The following subsections constitute an overview of the empirical data collected and the metrics (dependent variables and independent variable) incorporated to form the reusability prediction models.

3.1 Empirical Data Collection

In order to construct the version to version file reusability prediction models, we created four datasets using four consecutive versions of the JFreeChart^{Footnote 1} software, which is a free (LGPL) chart library for the Java platform. The details of the four selected versions have been illustrated in Table 1. Numerical values of seven different and commonly used static code metrics were collected corresponding to each of the Java files existing in each of the four selected versions of JFreeChart using two different open-source static code analysis tools- Stan4J^{Footnote 2} and JHawk 6.1.3.^{Footnote 3} These Java files are basically composed of one or more than one java classes (or interfaces). In those cases where there exists more than one class per file, an aggregate value of the metrics with respect to all the classes is collected. A brief description of the seven selected reuse metrics (Coupling between objects, Efferent Coupling, Depth of inheritance, Lack of cohesion between methods, Number of Calls, Number of methods defined in a file, and Cyclomatic Complexity) has been given in below:

Table 1 Details of the four JFreeChart versions employed in this study

Full size table

Coupling between objects [16] is stated as the total number of files coupled to a given file.

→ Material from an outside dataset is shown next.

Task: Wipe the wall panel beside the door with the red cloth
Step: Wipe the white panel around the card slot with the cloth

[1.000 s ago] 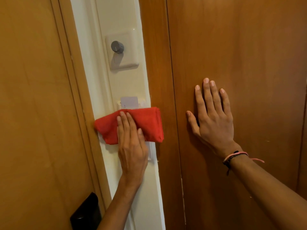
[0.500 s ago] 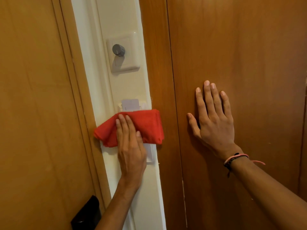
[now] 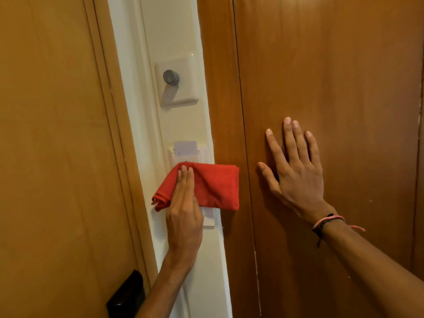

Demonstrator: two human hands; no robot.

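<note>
A narrow cream wall panel (image 3: 176, 125) runs upright between the wooden door (image 3: 52, 157) on the left and brown wood panelling (image 3: 332, 76) on the right. My left hand (image 3: 184, 210) presses the folded red cloth (image 3: 213, 185) flat against the panel, fingers together on its left part. The cloth covers the lower half of a white card holder (image 3: 185, 152) with a card in it and overlaps the wood on the right. My right hand (image 3: 296, 171) lies flat with fingers spread on the brown panelling, holding nothing.
Above the card holder is a white switch plate with a grey round knob (image 3: 171, 77). A black door lock plate (image 3: 126, 294) sits at the door's lower edge. My right wrist wears pink and black bands (image 3: 327, 222).
The left hand and red cloth have slid to the right across the panel, so the cloth's right end now overlaps the wood. The right hand stays put on the panelling.
</note>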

Two source code files are said to be coupled to each other if the methods declared in one makes use of some other code file’s instance variables or methods, whereas Efferent Coupling [17] only evaluates the total number of external files used by a given file. Depth of inheritance [16] is the maximum length of a path from a given source code file to the root code file in the inheritance structure of the given software. Lack of cohesion between methods [16] calculates the total of different methods in a given code file that refer a given instance variable. Number of Calls is the number of method calls (in statements as well as in logical expressions) in the target file. Number of methods defined in a file [18] is the total of methods contained in a given Java code file, and lastly, Cyclomatic Complexity [19] measures the number of independent paths through program source code.

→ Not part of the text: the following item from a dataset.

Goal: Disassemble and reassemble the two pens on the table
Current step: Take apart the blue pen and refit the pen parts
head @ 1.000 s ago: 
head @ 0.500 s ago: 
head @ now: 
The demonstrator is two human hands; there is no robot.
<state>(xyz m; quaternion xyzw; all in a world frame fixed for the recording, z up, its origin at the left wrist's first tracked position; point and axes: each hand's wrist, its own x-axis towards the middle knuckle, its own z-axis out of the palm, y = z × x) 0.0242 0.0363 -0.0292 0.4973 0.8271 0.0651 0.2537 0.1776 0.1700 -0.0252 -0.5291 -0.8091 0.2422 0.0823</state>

We used a clone detection tool called AntiCut&Paste [20] in order to estimate the reusability of individual source code files of each of the versions. Source code files of two successive versions of the selected JFreeChart software were supplied to the tool as an input and it returned those Java files which were discovered to be common to the two releases. Post this step, a binary variable of a “No” or “Yes” was calculated as the reuse statistic and was allocated for every source code file with “Yes” indicating that the file had been reused into next version in its entirety and without any modifications and “No” indicating that the file had not been employed in the next version or was employed with some modification.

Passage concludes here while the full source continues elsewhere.